Personally, if I can get dynamic link counts from these services, I may try a run myself at randomly collecting static link counts, and try out my ‘popularity to influence’ ratio, just for grins and giggles.

Most importantly, I’ve heard from some of you about how happy you are that I’m providing full feeds. I hope that folks still continue to visit the site; otherwise, I won’t know who is reading any particular post. I especially hope that folks leave comments now and again. But I want my writing to be read, and if full feeds helps, then I’m for it. The full feeds stay.

Additionally, if you’re interested in knowing when I add photos to Flickr, you can access my photo syndication feed here. There’s also a RSS 2.0 syndication feed, and I’m assuming the Flickr folks are updating the Atom feed to the newly released 1.0 specification.

Well, that is until I release Eve 1.0. Then I’ll be using Eve 1.0 all the way.

update

Koan Brenner has been having an interesting time with Technorati and how links are accessed and valued. I think the introduction of tags into the discussion has clouded the issue, because as far as I know, tags have nothing to do with how links are accessed, stored, valued, or used in any ranking algorithm.

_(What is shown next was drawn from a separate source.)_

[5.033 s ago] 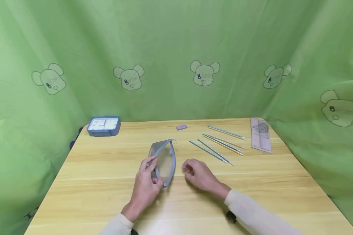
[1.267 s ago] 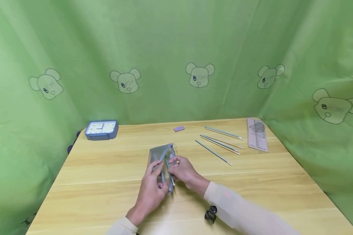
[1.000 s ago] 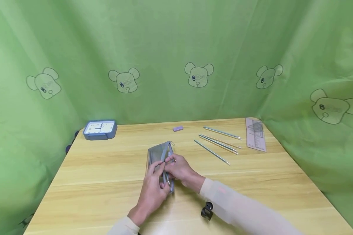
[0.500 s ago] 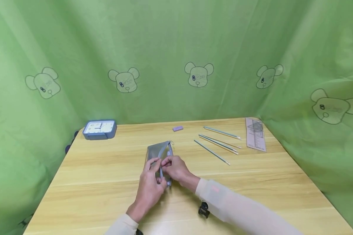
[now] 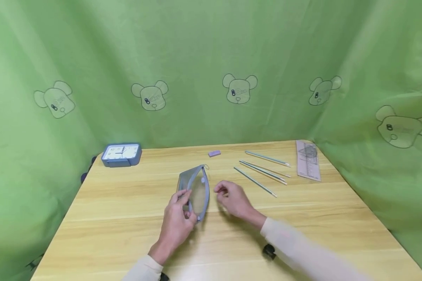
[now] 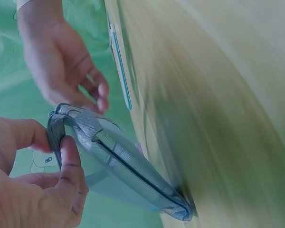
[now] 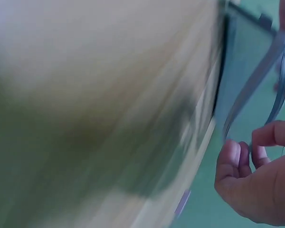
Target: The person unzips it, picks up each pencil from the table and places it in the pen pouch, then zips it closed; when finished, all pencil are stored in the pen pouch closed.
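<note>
My left hand [image 5: 178,222] pinches the near side of a grey-blue zippered mesh pencil pouch [image 5: 184,180] between thumb and fingers. The pouch stands on the table, its zipper mouth spread wide and facing right. In the left wrist view the thumb and fingers grip the zipper edge [image 6: 137,171]. My right hand [image 5: 235,200] hovers just right of the mouth, fingers loosely curled with nothing in them. Beyond it lie several teal and yellow pencils [image 5: 254,182]. What is inside the pouch is hard to make out.
A purple eraser [image 5: 214,153] lies near the table's far edge. At the back left stands a blue alarm clock [image 5: 121,154]. A clear set of rulers [image 5: 308,160] lies at the far right. Green curtain [image 5: 197,50] surrounds the table.
One teal pencil left the table and went into the pouch in my right hand. That hand has since let go and drawn back right; the pouch mouth has spread wider.
</note>
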### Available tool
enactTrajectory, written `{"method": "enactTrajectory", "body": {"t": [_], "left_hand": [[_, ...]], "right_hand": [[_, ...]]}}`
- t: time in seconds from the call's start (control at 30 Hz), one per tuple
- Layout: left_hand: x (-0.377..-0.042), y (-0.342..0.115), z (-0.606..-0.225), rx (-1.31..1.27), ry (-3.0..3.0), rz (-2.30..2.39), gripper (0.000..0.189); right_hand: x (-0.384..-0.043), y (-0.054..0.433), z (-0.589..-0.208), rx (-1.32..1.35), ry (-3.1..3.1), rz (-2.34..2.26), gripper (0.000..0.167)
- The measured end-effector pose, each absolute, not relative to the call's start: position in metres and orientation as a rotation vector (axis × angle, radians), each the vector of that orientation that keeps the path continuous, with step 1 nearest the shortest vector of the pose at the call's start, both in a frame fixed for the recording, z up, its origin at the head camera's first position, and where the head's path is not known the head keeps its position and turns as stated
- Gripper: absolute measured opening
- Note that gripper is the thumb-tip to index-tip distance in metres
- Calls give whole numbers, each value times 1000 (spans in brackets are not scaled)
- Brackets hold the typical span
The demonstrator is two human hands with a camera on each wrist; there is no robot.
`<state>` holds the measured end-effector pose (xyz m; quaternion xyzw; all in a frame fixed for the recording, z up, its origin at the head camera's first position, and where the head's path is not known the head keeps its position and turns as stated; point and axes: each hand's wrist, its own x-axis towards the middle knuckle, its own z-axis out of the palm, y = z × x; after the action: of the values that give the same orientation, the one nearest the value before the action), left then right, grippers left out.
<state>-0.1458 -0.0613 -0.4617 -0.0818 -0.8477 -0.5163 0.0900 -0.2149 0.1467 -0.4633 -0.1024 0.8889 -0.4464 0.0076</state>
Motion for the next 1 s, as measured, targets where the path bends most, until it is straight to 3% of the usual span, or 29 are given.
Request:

If they are used, then yes, Technorati has some flaws in its reasoning.

Bluntly, to folks who run these services: time to come out and tell us how outbound links are accessed and stored, and what factors could prevent them from being recorded. More, it’s time to think about full disclosure on ranking schemes. Dropping hints and tidbits in this post or another is just going to create that much more animosity.

If you are degrading links based on time, or other factors influenced by the tech people use, it’s critical that this information be disseminated. You’re basically penalizing people for not using technology in a way that you assume it should be used, and that’s a sucky way of determining ‘popularity’, ‘influence’, and, especially, ‘authority’.

As for disclosure of techniques and spamming — I’m not sure this is the same issue with weblog-related lists as it is with Google. It’s an issue, I’m just not sure it’s the same issue. This one could definitely use some more discussion.